**TO DO**:
Copy the records exactly, every one of them.

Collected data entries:
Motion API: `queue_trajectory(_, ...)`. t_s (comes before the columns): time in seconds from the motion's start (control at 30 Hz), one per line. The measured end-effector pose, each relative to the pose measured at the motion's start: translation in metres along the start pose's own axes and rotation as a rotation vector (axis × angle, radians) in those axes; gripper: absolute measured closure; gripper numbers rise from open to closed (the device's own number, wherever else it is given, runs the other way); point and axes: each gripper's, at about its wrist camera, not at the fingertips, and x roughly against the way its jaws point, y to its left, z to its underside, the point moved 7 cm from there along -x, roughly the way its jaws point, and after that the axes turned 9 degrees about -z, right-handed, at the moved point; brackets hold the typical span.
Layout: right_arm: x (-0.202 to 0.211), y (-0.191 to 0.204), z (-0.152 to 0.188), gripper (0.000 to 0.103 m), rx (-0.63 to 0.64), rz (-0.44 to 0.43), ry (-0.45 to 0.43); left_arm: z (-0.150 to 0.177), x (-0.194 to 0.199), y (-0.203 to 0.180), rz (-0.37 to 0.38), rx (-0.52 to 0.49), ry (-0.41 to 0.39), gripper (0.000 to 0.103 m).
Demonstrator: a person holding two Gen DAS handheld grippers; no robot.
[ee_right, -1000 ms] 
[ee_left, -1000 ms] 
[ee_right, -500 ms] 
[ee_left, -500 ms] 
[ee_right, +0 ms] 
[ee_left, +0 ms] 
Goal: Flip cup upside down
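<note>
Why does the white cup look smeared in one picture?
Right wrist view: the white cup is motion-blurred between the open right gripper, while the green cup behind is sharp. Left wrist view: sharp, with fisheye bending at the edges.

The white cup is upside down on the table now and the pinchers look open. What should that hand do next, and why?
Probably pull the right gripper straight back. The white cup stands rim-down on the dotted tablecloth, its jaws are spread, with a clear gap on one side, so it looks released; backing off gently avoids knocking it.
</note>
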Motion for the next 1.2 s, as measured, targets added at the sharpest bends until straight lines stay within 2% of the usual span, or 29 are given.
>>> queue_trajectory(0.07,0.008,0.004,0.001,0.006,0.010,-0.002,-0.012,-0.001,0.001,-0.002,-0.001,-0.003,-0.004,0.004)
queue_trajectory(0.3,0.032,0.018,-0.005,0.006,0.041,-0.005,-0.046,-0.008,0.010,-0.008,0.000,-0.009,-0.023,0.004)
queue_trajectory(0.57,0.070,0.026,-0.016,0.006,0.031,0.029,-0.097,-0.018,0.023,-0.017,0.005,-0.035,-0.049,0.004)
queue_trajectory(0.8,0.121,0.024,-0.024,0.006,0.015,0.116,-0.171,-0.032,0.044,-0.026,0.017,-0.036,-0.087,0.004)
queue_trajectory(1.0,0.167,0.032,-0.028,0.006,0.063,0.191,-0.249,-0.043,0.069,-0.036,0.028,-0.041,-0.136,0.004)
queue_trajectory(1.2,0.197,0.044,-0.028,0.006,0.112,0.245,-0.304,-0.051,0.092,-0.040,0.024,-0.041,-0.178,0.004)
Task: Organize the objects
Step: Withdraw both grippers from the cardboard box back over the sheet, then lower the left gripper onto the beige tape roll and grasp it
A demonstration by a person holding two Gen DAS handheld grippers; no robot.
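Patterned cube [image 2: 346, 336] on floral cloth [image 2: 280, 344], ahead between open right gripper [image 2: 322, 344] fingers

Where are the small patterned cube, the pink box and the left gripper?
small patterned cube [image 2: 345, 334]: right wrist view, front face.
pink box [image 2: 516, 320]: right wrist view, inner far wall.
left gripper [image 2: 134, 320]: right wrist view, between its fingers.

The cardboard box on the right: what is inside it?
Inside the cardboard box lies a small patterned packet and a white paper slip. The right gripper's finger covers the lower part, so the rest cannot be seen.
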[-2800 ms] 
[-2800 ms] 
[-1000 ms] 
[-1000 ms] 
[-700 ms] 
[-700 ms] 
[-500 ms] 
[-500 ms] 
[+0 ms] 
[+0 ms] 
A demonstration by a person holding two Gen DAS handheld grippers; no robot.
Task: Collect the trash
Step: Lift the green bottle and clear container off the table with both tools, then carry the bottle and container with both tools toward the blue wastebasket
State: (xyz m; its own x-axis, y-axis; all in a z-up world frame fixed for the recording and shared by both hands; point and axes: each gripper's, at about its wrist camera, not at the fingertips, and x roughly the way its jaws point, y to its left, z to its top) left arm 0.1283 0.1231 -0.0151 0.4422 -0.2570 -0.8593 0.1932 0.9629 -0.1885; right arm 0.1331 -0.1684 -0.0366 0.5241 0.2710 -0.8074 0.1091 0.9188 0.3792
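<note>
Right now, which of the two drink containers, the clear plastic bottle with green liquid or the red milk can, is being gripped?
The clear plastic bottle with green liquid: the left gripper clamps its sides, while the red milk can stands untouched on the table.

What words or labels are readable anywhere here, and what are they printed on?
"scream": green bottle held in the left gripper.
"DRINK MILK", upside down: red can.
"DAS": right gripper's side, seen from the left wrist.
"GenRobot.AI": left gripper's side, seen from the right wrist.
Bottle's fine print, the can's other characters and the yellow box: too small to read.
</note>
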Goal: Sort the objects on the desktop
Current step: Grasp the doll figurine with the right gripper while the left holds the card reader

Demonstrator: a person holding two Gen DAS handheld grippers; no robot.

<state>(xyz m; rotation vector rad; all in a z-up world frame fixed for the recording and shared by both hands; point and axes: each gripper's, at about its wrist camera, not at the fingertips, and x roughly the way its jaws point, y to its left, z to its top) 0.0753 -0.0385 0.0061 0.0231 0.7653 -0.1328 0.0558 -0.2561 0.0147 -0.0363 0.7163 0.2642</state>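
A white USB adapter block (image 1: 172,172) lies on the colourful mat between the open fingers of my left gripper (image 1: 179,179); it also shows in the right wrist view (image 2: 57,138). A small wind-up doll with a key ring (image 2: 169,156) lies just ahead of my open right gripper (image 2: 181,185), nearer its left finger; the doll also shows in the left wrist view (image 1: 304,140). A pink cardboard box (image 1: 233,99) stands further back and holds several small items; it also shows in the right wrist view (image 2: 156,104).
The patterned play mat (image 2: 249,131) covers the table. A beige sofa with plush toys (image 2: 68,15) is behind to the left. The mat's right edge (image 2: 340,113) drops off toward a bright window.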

**EXPECTED ANSWER**:
Motion API: `queue_trajectory(_, ...)`. t_s (comes before the columns): time in seconds from the motion's start (control at 30 Hz), one per line. The measured end-effector pose, each relative to the pose measured at the motion's start: translation in metres along the start pose's own axes and rotation as a rotation vector (axis × angle, radians) in those axes; gripper: absolute measured closure; gripper numbers rise from open to closed (the device's own number, wherever else it is given, runs the other way); point and axes: each gripper's, at about its wrist camera, not at the fingertips, and x roughly against the way its jaws point, y to its left, z to its underside, the point moved 7 cm from there along -x, roughly the way its jaws point, and after that the axes turned 9 degrees about -z, right-handed, at the moved point; brackets hold the typical span.
Layout: right_arm: x (-0.202 to 0.211), y (-0.191 to 0.204), z (-0.152 to 0.188), gripper (0.000 to 0.103 m), rx (-0.63 to 0.64), rz (-0.44 to 0.43), ry (-0.45 to 0.43); left_arm: z (-0.150 to 0.177), x (-0.194 to 0.199), y (-0.203 to 0.180), rz (-0.37 to 0.38), rx (-0.52 to 0.49), ry (-0.41 to 0.39), gripper (0.000 to 0.103 m).
Demonstrator: a person holding two Gen DAS handheld grippers; no robot.
[ee_right, -1000 ms] 
[ee_left, -1000 ms] 
[ee_right, -500 ms] 
[ee_left, -500 ms] 
[ee_right, +0 ms] 
[ee_left, +0 ms] 
Goal: Flip cup upside down
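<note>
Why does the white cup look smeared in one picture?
Right wrist view: the white cup is motion-blurred between the open right gripper, while the green cup behind is sharp. Left wrist view: sharp, with fisheye bending at the edges.

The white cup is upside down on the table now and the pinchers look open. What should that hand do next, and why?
Probably pull the right gripper straight back. The white cup stands rim-down on the dotted tablecloth, its jaws are spread, with a clear gap on one side, so it looks released; backing off gently avoids knocking it.
</note>
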Motion for the next 1.2 s, as measured, targets added at the sharpest bends until straight lines stay within 2% of the usual span, or 29 are given.
>>> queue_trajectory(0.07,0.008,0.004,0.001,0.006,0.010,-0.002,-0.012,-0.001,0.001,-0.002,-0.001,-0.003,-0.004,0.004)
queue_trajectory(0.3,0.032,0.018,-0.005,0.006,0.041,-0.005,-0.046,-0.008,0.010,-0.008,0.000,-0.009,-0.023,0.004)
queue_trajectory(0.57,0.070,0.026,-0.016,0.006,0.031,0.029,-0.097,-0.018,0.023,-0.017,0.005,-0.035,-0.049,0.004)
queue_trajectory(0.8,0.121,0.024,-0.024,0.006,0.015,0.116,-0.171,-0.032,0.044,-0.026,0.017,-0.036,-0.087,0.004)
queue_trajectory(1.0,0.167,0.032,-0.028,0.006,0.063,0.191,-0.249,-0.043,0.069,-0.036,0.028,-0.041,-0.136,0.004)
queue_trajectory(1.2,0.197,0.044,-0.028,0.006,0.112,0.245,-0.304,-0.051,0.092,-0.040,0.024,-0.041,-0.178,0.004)
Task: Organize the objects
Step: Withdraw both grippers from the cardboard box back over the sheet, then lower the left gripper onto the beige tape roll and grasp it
A demonstration by a person holding two Gen DAS handheld grippers; no robot.
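Patterned cube [image 2: 346, 336] on floral cloth [image 2: 280, 344], ahead between open right gripper [image 2: 322, 344] fingers

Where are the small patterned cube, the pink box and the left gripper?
small patterned cube [image 2: 345, 334]: right wrist view, front face.
pink box [image 2: 516, 320]: right wrist view, inner far wall.
left gripper [image 2: 134, 320]: right wrist view, between its fingers.

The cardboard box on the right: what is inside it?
Inside the cardboard box lies a small patterned packet and a white paper slip. The right gripper's finger covers the lower part, so the rest cannot be seen.
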[-2800 ms] 
[-2800 ms] 
[-1000 ms] 
[-1000 ms] 
[-700 ms] 
[-700 ms] 
[-500 ms] 
[-500 ms] 
[+0 ms] 
[+0 ms] 
A demonstration by a person holding two Gen DAS handheld grippers; no robot.
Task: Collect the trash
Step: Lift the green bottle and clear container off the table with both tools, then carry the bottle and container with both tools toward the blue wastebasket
State: (xyz m; its own x-axis, y-axis; all in a z-up world frame fixed for the recording and shared by both hands; point and axes: each gripper's, at about its wrist camera, not at the fingertips, and x roughly the way its jaws point, y to its left, z to its top) left arm 0.1283 0.1231 -0.0151 0.4422 -0.2570 -0.8593 0.1932 0.9629 -0.1885; right arm 0.1331 -0.1684 -0.0366 0.5241 0.2710 -0.8074 0.1091 0.9188 0.3792
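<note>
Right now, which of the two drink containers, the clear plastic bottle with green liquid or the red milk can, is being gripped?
The clear plastic bottle with green liquid: the left gripper clamps its sides, while the red milk can stands untouched on the table.

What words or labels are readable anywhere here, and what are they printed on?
"scream": green bottle held in the left gripper.
"DRINK MILK", upside down: red can.
"DAS": right gripper's side, seen from the left wrist.
"GenRobot.AI": left gripper's side, seen from the right wrist.
Bottle's fine print, the can's other characters and the yellow box: too small to read.
</note>
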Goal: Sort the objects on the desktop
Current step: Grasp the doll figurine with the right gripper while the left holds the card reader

Demonstrator: a person holding two Gen DAS handheld grippers; no robot.

<state>(xyz m; rotation vector rad; all in a z-up world frame fixed for the recording and shared by both hands; point and axes: each gripper's, at about its wrist camera, not at the fingertips, and x roughly the way its jaws point, y to its left, z to its top) 0.0753 -0.0385 0.0061 0.0231 0.7653 -0.1328 0.0558 -0.2561 0.0147 -0.0363 0.7163 0.2642</state>
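A white USB adapter block (image 1: 172,172) lies on the colourful mat between the open fingers of my left gripper (image 1: 179,179); it also shows in the right wrist view (image 2: 57,138). A small wind-up doll with a key ring (image 2: 169,156) lies just ahead of my open right gripper (image 2: 181,185), nearer its left finger; the doll also shows in the left wrist view (image 1: 304,140). A pink cardboard box (image 1: 233,99) stands further back and holds several small items; it also shows in the right wrist view (image 2: 156,104).
The patterned play mat (image 2: 249,131) covers the table. A beige sofa with plush toys (image 2: 68,15) is behind to the left. The mat's right edge (image 2: 340,113) drops off toward a bright window.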

This exercise requires no further response.